ACTIVITY: Please retype the listing below word for word and exclude its images.
--- DATA PROVIDED Enclosed Below ---
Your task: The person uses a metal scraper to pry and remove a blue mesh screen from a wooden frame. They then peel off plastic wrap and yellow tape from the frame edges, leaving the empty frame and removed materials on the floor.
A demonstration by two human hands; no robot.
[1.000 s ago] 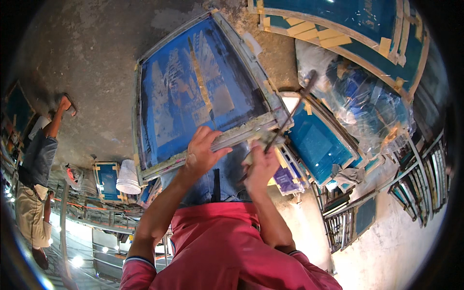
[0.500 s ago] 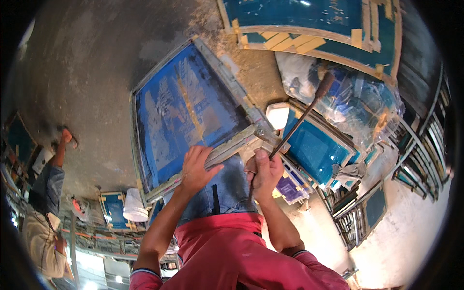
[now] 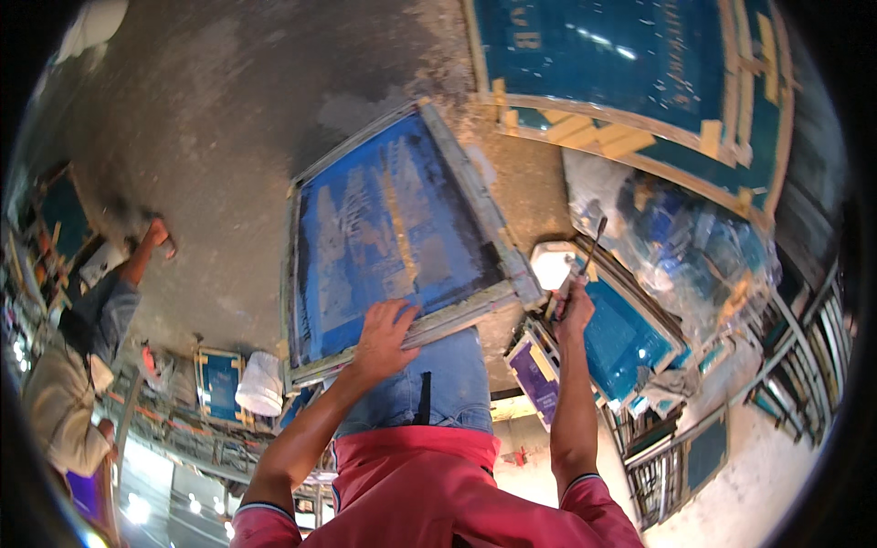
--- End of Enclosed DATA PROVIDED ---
TASK OUTPUT:
Your task: The person uses a metal scraper to pry and remove a blue mesh screen from a wooden frame. They then peel off plastic wrap and yellow tape from the frame edges, leaving the empty frame and removed materials on the floor.
A demonstration by two human hands; no robot.
[1.000 s ago] 
[0.500 s ago] 
[now] 

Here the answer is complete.